§ **Task directions**
Your answer should be a faithful copy of the entire listing.

§ **Given data**
----------

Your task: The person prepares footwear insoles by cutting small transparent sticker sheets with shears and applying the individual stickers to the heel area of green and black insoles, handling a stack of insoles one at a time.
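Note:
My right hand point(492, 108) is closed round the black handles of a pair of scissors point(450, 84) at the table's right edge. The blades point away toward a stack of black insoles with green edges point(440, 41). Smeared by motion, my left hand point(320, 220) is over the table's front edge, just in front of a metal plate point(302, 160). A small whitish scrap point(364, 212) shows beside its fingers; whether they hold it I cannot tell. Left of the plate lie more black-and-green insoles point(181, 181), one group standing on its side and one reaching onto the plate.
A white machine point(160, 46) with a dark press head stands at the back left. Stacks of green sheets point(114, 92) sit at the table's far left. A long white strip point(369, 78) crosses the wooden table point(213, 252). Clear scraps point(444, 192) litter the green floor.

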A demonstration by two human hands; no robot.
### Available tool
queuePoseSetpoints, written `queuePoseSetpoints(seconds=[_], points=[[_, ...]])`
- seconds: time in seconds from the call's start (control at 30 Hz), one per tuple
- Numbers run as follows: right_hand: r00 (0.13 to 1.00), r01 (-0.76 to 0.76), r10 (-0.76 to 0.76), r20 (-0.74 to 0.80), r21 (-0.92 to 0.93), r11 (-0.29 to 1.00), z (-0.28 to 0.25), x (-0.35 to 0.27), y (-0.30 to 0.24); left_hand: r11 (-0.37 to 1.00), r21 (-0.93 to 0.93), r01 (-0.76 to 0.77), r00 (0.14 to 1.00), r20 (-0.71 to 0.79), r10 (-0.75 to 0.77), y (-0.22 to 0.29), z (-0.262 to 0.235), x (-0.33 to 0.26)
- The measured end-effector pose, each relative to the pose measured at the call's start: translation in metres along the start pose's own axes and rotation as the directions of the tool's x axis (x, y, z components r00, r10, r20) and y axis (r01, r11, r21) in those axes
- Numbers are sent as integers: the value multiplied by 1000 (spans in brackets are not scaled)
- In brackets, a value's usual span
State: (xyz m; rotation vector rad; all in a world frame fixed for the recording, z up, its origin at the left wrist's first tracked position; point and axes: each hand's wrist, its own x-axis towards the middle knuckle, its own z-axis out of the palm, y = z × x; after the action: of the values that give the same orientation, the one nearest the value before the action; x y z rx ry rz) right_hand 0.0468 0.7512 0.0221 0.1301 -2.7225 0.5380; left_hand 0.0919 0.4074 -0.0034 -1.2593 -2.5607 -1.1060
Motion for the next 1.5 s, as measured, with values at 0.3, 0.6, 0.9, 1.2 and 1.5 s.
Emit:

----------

§ **Answer section**
Your task: The person prepares footwear insoles by cutting small transparent sticker sheets with shears and applying the individual stickers to the heel area of green and black insoles, handling a stack of insoles one at a time.
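Note:
My right hand point(492, 108) is closed round the black handles of a pair of scissors point(450, 84) at the table's right edge. The blades point away toward a stack of black insoles with green edges point(440, 41). Smeared by motion, my left hand point(320, 220) is over the table's front edge, just in front of a metal plate point(302, 160). A small whitish scrap point(364, 212) shows beside its fingers; whether they hold it I cannot tell. Left of the plate lie more black-and-green insoles point(181, 181), one group standing on its side and one reaching onto the plate.
A white machine point(160, 46) with a dark press head stands at the back left. Stacks of green sheets point(114, 92) sit at the table's far left. A long white strip point(369, 78) crosses the wooden table point(213, 252). Clear scraps point(444, 192) litter the green floor.
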
A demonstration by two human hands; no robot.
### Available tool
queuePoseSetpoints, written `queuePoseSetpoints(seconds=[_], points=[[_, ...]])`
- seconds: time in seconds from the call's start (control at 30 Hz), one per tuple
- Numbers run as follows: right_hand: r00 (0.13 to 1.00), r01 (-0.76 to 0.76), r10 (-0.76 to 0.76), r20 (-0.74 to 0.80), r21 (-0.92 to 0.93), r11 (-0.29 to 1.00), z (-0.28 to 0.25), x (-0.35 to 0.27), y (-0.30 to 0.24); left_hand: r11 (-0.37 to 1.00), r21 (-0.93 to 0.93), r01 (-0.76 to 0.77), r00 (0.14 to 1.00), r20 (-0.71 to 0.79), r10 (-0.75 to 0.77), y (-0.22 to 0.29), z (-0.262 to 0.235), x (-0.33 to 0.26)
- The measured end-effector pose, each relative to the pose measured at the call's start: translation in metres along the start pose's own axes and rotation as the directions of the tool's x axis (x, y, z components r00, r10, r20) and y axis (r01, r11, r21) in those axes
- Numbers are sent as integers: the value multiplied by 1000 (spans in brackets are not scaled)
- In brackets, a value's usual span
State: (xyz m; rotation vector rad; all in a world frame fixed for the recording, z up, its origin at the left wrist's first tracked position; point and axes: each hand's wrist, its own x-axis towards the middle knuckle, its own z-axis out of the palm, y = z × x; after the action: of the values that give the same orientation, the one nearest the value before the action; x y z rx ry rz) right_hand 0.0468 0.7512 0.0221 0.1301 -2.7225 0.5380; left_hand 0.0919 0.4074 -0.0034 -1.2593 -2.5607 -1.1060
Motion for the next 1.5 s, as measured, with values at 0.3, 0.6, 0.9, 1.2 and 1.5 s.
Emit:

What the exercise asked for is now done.